Дальнейшее выгладит так, как будто перед нами рецепты, прописываемые нам стоиками, чтобы мы, пользуясь ими, находили соответствующие мотивы жизни, которые побуждали бы нас к добродетели. «Следует жить согласно с природой, т. е. с добродетелью, ибо к ней ведет нас» (разумная) «природа». Это – высшее благо, конечная цель всего; перед нами – главная форма стоической морали, которую мы встречаем у Цицерона как finis bonorum или summum bonum. У стоиков этим высшим благом является сам правильный разум, сохранение которого признается ими высшим принципом. Но и здесь мы тотчас же убеждаемся, что нас совершенно формально заставляют вертеться в круге, так как добродетель, согласное с природой и разум определяются лишь друг через друга. Добродетель состоит в том, чтобы жить согласно с природой, а то, что согласно с природой, есть добродетель. Точно так же мышление должно определить, что именно согласно с природой; но согласным с природой опять-таки является лишь то, что определяется разумом. Точнее же, как сообщает Диоген Лаэрций (VII, 87–88), стоики говорят следующее: «Жить согласно с природой – значит жить согласно с тем, чему учит нас опыт относительно законов как всеобщей, так и нашей природы, не делая ничего того, что запрещается всеобщим законом, т. е. правильным всепроникающим разумом, и этот разум пребывает в Юпитере, распорядителе (??????????) системы вещей. Добродетель счастливого состоит в том, что все происходит в согласии с гением (????????) каждого соответственно воле порядка целого». Все это, таким образом, не выходит за пределы всеобщего формализма.

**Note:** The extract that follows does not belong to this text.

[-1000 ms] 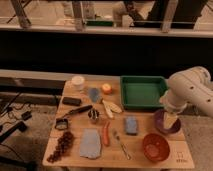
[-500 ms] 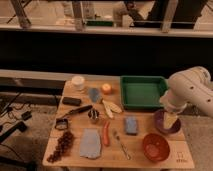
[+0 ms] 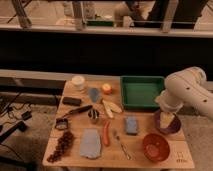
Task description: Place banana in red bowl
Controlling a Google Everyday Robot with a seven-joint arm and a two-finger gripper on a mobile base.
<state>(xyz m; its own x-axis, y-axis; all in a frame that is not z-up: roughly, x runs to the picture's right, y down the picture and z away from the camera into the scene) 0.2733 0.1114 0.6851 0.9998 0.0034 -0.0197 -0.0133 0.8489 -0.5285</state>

Что добродетель состоит в том, чтобы следовать тому, что мыслится, т. е. всеобщему закону, правильному разуму, – в этом мы должны вполне согласиться со стоиками; нечто добродетельно и справедливо лишь постольку, поскольку в нем выполняется и воплощается некое всеобщее определение. А в этом-то состоит субстациональное, природа всякого отношения, и в этом мы владеем сутью, которая именно гнездится лишь в мышлении. Но всеобщее, то, что должно быть последним определением в поступках, не абстрактно, а представляет собою всеобщее в данном отношении; так, например, в собственности особенное поставлено на одной стороне. Действуя по своему правильному разумению, как мыслящий образованный человек, человек подчиняет влечения и движения души всеобщему, ибо влечения и склонности единичны. В каждом действии человека имеется единичное, особенное; но не одно и то же, выдвигает ли он на первый план особенное, как таковое, или он в этом особенном фиксирует всеобщее. В настойчивом подчеркивании этого всеобщего проявляется энергия, характеризующая стоицизм. Но это всеобщее здесь еще не обладает содержанием, еще неопределенно, и потому стоическое учение о добродетели неудовлетворительно, пусто и скучно. Добродетель, правда, энергично, стимулирующе, назидательно рекомендуется; но что такое этот всеобщий закон добродетели, об этом мы не находим у них никаких определений.